栞「おはよう葉一君。こんな所で何してるの?」
葉一「栞か…いや、ちょっとな」
栞「梢の事?」
葉一「なっ…何で!?」
栞「判るのかって?当然よ…だって起きたら梢がいなくて、枕元にメモがあったの。『風の丘に行って来ます』って。こんな朝早くにどうしてって思って外に出たら、葉一君を見つけてね」
葉一「鋭い奴……なあ、栞。約束は守らなきゃ駄目だよな」
栞「梢との約束の事?」
葉一「何でその事を…」
栞「梢が言ってたの。どんな約束かは教えてくれなかったけどね。…で、葉一君は約束を守れないと。そういう事?」
葉一「ホントに鋭いな……ああ、その通りだ。俺はどうしたらいいんだろうな」
栞「自分の気持ちに素直になれば?好きなんでしょ、梢の事」
葉一「えっ?でも、それとこれとは話が」
栞「違わないわ。少なくとも、梢にとっては同じ事よ。

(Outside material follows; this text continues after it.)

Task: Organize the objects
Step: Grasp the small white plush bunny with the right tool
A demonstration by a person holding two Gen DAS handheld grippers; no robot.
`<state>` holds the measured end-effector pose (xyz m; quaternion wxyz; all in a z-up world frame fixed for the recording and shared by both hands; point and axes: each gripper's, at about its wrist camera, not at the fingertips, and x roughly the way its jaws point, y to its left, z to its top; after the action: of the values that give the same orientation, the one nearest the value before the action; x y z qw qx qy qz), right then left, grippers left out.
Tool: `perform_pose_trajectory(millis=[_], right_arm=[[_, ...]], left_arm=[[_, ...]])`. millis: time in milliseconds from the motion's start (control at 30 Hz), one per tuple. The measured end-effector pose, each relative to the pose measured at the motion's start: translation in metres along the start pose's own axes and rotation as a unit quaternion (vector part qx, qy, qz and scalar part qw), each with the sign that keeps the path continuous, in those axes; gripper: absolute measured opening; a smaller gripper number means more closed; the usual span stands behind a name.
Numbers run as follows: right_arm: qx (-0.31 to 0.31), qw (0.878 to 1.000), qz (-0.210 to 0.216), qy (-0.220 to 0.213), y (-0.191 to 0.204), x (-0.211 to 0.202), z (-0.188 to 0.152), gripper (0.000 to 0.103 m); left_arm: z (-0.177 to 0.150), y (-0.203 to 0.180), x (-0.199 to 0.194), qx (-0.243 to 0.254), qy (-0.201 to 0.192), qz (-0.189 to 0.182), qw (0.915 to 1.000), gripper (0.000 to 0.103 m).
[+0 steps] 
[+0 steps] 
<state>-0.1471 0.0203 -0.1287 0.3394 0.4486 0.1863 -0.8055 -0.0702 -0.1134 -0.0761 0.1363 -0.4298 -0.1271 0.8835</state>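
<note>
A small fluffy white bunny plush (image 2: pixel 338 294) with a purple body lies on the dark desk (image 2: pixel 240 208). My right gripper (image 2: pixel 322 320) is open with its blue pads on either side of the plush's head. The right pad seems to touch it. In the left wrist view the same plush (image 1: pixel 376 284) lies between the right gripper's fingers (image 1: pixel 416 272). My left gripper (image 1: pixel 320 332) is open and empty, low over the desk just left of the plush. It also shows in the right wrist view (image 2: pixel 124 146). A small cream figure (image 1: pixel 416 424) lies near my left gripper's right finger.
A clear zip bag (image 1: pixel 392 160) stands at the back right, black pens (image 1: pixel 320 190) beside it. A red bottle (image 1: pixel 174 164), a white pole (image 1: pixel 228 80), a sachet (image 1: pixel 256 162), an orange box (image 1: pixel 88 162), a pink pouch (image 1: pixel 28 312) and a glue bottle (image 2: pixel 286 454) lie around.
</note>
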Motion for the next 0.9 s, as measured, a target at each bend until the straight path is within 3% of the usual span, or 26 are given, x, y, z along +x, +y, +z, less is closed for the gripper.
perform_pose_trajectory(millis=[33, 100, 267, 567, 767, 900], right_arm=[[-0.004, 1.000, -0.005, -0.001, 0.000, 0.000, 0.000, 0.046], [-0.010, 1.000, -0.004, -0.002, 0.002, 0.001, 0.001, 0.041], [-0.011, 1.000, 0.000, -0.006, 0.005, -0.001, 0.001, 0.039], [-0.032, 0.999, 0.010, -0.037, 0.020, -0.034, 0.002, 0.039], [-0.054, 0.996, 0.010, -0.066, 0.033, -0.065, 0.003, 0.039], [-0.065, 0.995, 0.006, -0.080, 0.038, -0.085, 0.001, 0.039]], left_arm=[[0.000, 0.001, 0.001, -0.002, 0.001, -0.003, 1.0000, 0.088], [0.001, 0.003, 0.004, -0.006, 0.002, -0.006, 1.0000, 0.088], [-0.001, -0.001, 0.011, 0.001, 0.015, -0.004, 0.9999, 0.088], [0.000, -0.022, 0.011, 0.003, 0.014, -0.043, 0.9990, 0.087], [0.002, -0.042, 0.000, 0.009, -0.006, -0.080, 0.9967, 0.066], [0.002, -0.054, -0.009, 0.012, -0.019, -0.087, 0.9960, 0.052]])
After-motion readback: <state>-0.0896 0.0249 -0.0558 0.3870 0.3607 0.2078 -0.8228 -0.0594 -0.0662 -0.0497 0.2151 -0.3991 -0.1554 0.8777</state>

いい?…確かに約束は大切だけど、一緒にいればいつだって守れるじゃない。今大切なのは、お互いの気持ちよ」
栞の言葉に、葉一は覚悟を決めた。
葉一「栞の言う通りだな…ありがとう」
栞「いいのよ、梢には幸せになって欲しいもの。さあ、梢が待ってるわよ?」
葉一「もうこんな時間!?…また後でな!」
立上がり梢の元へ走る葉一…それを見送る栞。
栞「健闘を祈るわよ……葉一君…梢」
梢がいるであろう方角を見て、栞は二人の幸せを祈った。